[Work request]
The data below should be restated word for word, with every picture omitted.

───── Data in this exercise

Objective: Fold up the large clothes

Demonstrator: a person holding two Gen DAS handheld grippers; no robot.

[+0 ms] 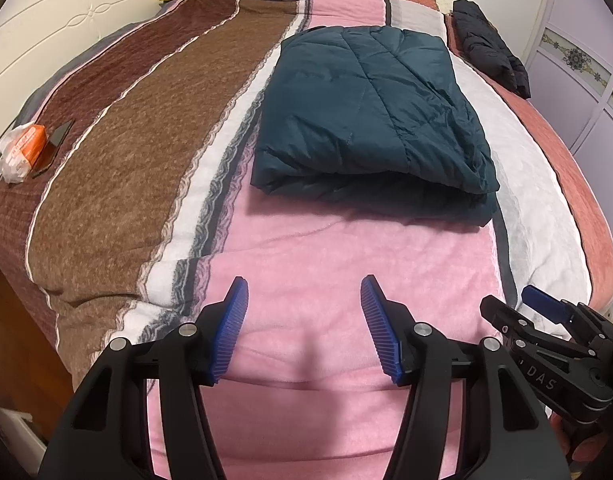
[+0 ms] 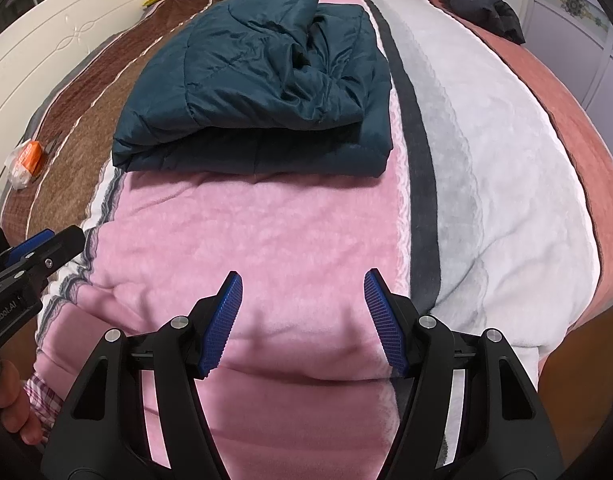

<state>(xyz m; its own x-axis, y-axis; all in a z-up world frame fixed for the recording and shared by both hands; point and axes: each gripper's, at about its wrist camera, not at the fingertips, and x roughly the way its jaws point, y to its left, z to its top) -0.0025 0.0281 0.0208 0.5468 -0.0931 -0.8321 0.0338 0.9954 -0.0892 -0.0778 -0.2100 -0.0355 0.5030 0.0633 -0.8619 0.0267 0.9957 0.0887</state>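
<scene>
jacket: one teal quilted jacket (image 1: 370, 112), folded, lies on the bed's pink stripe (image 1: 306, 248); long axis runs away from the grippers, folded edge faces them
other garments: one black jacket (image 1: 490, 44) near the far right edge
left gripper (image 1: 304, 300): spread, nothing between
right gripper (image 2: 302, 292): spread, nothing between
open room: bare pink blanket between jacket and both grippers

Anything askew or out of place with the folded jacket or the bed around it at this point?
Mostly tidy. The teal jacket lies folded on the pink blanket, but its top layer is bunched and rumpled toward the right side, so the fold is uneven there. A black garment lies unfolded near the bed's far right edge. Both grippers are open and empty.
</scene>
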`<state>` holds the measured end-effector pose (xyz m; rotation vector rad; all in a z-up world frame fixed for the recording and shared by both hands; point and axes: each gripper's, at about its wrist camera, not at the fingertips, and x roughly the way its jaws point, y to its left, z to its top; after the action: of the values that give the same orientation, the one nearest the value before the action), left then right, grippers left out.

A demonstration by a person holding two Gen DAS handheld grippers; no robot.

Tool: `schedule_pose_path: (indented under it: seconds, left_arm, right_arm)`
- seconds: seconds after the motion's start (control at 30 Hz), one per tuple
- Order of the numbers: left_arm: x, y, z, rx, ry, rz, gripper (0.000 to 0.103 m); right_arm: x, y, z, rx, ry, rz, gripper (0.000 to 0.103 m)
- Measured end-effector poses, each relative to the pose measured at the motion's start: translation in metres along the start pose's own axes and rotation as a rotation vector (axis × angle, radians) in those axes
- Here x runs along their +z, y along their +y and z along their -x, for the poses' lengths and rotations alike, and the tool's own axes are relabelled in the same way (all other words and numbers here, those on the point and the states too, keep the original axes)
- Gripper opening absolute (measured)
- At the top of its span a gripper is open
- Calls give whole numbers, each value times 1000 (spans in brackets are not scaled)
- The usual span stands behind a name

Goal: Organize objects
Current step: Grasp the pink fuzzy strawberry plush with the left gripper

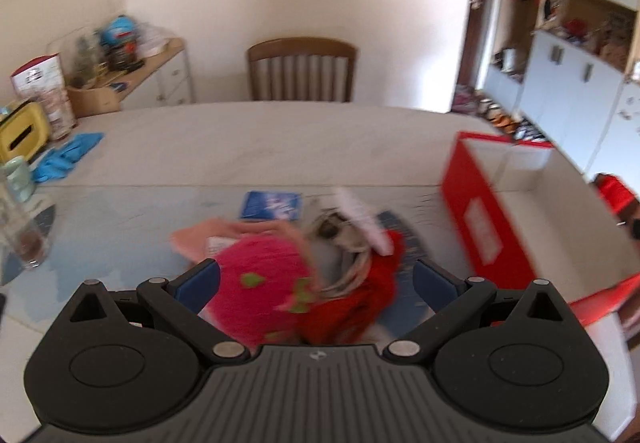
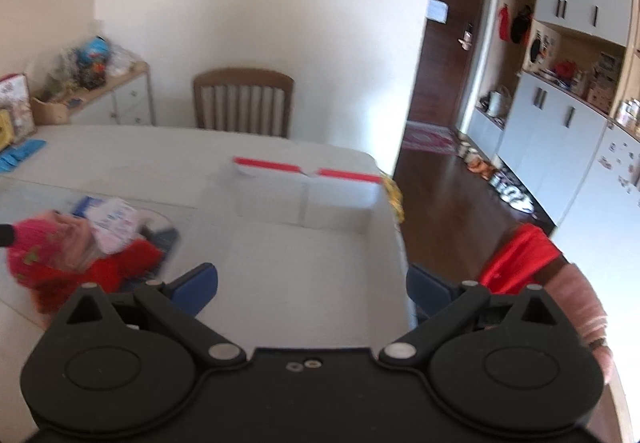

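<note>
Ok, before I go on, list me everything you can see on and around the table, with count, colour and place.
pink plush toy: 1, pink with green spots, in the pile between the left gripper's fingers
red plush item: 1, red, beside the pink one
blue packet: 1, blue, behind the pile
box: 1, red outside, white inside, open, right of the pile
blue gloves: blurred, blue, table's far left
yellow box: 1, yellow, far left edge
chair: 1, brown, behind the table
table: 1, pale
left gripper: open, over the pile
right gripper: open, over the box
</note>
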<state>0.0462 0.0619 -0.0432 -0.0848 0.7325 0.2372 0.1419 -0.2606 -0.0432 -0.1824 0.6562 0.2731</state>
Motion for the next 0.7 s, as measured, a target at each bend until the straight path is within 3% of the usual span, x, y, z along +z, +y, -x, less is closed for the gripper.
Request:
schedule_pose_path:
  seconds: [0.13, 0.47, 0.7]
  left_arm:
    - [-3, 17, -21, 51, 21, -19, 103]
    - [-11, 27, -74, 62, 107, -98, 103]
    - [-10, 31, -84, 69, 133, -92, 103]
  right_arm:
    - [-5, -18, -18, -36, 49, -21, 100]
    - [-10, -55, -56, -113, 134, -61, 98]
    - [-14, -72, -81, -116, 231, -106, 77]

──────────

[Result of this task]
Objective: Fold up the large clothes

Demonstrator: a person holding two Gen DAS handheld grippers; no robot.

[+0 ms] 
[+0 ms] 

<state>(xyz m; its own x-axis, y-axis; all in a z-up world frame fixed for the recording and shared by both hands; point and axes: each gripper's, at about its wrist camera, not at the fingertips, and x roughly the way its jaws point, y to its left, z to its top) -0.0025 0.0281 0.0208 0.5468 -0.0931 -0.8321 0.0338 0.9954 -0.0892 -0.0778 -0.2100 -0.0355 0.5030 0.0633 -0.8619 0.0267 0.9957 0.0887</state>
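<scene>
jacket: one teal quilted jacket (image 1: 370, 112), folded, lies on the bed's pink stripe (image 1: 306, 248); long axis runs away from the grippers, folded edge faces them
other garments: one black jacket (image 1: 490, 44) near the far right edge
left gripper (image 1: 304, 300): spread, nothing between
right gripper (image 2: 302, 292): spread, nothing between
open room: bare pink blanket between jacket and both grippers

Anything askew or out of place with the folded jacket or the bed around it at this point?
Mostly tidy. The teal jacket lies folded on the pink blanket, but its top layer is bunched and rumpled toward the right side, so the fold is uneven there. A black garment lies unfolded near the bed's far right edge. Both grippers are open and empty.
</scene>
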`<state>` holds the measured end-effector pose (xyz m; rotation vector rad; all in a z-up world frame fixed for the recording and shared by both hands; point and axes: each gripper's, at about its wrist camera, not at the fingertips, and x roughly the way its jaws point, y to its left, z to its top; after the action: of the values that give the same orientation, the one nearest the value before the action), left then right, grippers left out.

A demonstration by a person holding two Gen DAS handheld grippers; no robot.

Tool: `schedule_pose_path: (indented under it: seconds, left_arm, right_arm)`
- seconds: seconds after the motion's start (control at 30 Hz), one per tuple
- Order of the numbers: left_arm: x, y, z, rx, ry, rz, gripper (0.000 to 0.103 m); right_arm: x, y, z, rx, ry, rz, gripper (0.000 to 0.103 m)
- Measured end-effector poses, each relative to the pose measured at the motion's start: translation in metres along the start pose's own axes and rotation as a rotation vector (axis × angle, radians) in those axes
- Here x runs along their +z, y along their +y and z along their -x, for the poses' lengths and rotations alike, and the tool's own axes are relabelled in the same way (all other words and numbers here, those on the point and the states too, keep the original axes)
- Gripper opening absolute (measured)
- At the top of its span a gripper is open
- Calls give whole numbers, each value times 1000 (spans in brackets are not scaled)
- The usual span stands behind a name

Goal: Organize objects
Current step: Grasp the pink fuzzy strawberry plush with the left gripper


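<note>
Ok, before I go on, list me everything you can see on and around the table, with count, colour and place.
pink plush toy: 1, pink with green spots, in the pile between the left gripper's fingers
red plush item: 1, red, beside the pink one
blue packet: 1, blue, behind the pile
box: 1, red outside, white inside, open, right of the pile
blue gloves: blurred, blue, table's far left
yellow box: 1, yellow, far left edge
chair: 1, brown, behind the table
table: 1, pale
left gripper: open, over the pile
right gripper: open, over the box
</note>
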<state>0.0462 0.0619 -0.0432 -0.0848 0.7325 0.2372 0.1419 -0.2606 -0.0432 -0.1824 0.6562 0.2731</state>
Motion for the next 0.7 s, as measured, a target at each bend until the straight path is within 3% of the usual span, x, y, z along +z, +y, -x, less is closed for the gripper.
Request:
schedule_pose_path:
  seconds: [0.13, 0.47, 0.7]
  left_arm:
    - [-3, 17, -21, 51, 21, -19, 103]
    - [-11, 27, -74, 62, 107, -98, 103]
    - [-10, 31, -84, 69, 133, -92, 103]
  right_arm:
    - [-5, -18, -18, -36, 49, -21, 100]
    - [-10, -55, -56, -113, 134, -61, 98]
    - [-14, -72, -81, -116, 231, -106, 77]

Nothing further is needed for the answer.